Tom Allen: The Being Lost Project
A talk in the Fine Arts Research Lecture Series in Music (FARLS), hosted by the Department of Music
Tom Allen is most interested in the future of the Emma Lake location, and its connection to Canadian music, art, literature and to John Cage.
This talk is part of the Fine Arts Research Lecture Series in Music (FARLS) from the Department of Music.
Wednesday, Oct. 7
12:30 pm
Join Zoom meeting: https://us02web.zoom.us/j/89579339284?pwd=ZzNrMjVHOURvOUk5aE5oNHhZZ05RUT09
Meeting ID: 895 7933 9284
Passcode: 908281
Free and open to the public
Being Lost is a project in mid development that will culminate in 15 spoken-word pieces of exactly 100 words each, mirroring Cage's account of his time at the University of Saskatchewan Kenderdine Campus at Emma Lake, Sask., in August of 1965. This project will also represent the 15 hours Cage was lost (overnight) in the woods while at this northern campus. These spoken-word pieces are about Cage's experience, but also about the general state of being lost, either literally, or, in a more spiritual and emotional sense, as might happen during, say, a pandemic—that the state of being lost is, in fact, much closer to the natural state of things, and that, as Cage learned, the secret is being able to accept that truth and carry on.
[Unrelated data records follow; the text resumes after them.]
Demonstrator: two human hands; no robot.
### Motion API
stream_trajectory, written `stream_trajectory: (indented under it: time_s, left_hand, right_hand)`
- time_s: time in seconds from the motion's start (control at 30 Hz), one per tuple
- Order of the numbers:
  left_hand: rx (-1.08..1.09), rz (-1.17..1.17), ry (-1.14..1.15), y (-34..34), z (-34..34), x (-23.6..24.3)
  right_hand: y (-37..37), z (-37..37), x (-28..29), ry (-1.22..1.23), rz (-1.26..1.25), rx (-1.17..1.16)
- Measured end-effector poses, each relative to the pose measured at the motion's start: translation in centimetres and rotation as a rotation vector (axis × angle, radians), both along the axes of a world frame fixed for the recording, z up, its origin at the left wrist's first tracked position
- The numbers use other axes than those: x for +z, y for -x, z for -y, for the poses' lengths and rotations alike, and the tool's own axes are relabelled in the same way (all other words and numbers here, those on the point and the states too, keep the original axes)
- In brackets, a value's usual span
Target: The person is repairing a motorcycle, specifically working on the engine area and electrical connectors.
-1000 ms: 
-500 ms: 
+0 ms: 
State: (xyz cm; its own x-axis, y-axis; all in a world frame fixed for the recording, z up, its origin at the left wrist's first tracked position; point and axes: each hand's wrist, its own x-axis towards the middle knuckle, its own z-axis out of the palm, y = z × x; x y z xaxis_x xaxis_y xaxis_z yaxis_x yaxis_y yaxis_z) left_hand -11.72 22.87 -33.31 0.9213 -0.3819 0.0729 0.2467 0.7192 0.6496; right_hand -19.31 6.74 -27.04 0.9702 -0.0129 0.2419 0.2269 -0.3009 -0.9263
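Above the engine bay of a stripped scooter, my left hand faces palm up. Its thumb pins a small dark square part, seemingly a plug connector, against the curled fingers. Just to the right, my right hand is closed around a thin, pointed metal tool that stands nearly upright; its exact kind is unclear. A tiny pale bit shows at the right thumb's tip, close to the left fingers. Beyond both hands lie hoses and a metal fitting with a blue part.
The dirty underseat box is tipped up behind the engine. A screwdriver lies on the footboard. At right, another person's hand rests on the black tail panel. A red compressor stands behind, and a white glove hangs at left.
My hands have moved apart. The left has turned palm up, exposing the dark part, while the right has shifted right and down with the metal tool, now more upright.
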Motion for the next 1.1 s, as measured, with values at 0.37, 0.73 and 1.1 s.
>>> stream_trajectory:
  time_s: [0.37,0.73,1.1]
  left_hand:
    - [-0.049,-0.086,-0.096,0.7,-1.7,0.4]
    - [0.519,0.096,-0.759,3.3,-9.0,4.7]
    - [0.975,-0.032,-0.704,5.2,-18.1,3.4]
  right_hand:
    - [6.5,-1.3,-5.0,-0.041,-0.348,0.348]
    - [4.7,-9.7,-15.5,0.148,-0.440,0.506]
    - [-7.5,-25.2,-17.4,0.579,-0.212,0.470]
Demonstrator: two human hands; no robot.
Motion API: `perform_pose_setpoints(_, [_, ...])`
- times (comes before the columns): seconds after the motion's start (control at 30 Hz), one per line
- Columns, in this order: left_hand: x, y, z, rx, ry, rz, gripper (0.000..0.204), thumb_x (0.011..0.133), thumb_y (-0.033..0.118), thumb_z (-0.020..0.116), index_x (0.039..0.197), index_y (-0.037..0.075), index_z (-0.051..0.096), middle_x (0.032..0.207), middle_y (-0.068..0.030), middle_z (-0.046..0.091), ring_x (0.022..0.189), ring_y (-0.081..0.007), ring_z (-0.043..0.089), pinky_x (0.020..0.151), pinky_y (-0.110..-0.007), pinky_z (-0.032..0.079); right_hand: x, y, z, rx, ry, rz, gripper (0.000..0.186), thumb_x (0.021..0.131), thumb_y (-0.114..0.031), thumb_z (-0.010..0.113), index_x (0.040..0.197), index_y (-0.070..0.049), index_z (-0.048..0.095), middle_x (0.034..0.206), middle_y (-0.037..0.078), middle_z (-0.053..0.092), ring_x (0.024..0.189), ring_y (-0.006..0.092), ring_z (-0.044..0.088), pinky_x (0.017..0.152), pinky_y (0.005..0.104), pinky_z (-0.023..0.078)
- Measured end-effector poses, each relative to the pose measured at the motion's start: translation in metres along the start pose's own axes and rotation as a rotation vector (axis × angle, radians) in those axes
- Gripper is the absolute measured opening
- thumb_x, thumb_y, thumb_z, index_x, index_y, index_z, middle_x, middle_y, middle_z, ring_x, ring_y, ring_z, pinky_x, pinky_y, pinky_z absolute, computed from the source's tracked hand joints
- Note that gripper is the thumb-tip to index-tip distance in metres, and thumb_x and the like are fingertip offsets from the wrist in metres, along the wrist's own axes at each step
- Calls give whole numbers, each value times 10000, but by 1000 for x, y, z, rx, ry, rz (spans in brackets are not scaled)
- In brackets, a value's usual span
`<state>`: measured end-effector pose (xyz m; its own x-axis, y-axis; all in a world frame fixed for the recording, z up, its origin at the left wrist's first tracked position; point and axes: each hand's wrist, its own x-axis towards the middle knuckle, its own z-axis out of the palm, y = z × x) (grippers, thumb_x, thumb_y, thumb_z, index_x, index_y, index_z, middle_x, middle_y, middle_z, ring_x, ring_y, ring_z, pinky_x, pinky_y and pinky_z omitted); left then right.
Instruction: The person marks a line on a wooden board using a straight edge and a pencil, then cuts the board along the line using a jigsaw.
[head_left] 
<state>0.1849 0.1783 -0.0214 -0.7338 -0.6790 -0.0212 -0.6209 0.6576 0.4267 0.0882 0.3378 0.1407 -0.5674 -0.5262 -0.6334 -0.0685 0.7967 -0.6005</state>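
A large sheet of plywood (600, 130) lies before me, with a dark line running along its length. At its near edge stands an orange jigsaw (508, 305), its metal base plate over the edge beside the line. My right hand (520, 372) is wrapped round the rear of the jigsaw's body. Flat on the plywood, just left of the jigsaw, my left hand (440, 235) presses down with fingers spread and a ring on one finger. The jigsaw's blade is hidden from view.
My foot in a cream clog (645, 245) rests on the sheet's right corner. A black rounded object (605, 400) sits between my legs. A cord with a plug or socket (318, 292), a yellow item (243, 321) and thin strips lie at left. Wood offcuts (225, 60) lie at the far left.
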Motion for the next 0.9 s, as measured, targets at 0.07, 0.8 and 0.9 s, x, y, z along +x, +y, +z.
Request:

Each of these spoken-word pieces will be married with improvised music in installments of exactly three minutes each, making the total presentation 45 minutes long. Artistic collaborator Jeff Riely is working on a set of parameters for this improvised content: variation in pitch focus, density of music, volume, emotional tone and other aspects which will all be determined by chance—by rolling dice. In live performance we would perform these chance-determining calculations on the spot, so that the piece is different each time.
Tom Allen is a writer, storyteller, trombonist, lyricist, songwriter and the host of CBC Radio’s Shift. He was born in Montreal and went to school at Marianapolis College and McGill before finishing degrees at Boston University and Yale. He worked as a bass trombonist in New York City, in Toronto and on tour with the Great Lakes Brass. He has written several books and has been a Resident Artist with Soulpepper Theatre. He wrote a series of cabaret storytelling shows called Chamber Musicals, including Bohemians in Brooklyn, The Judgment of Paris and From Weimar to Vaudeville, The Last Curlew and The Missing Pages.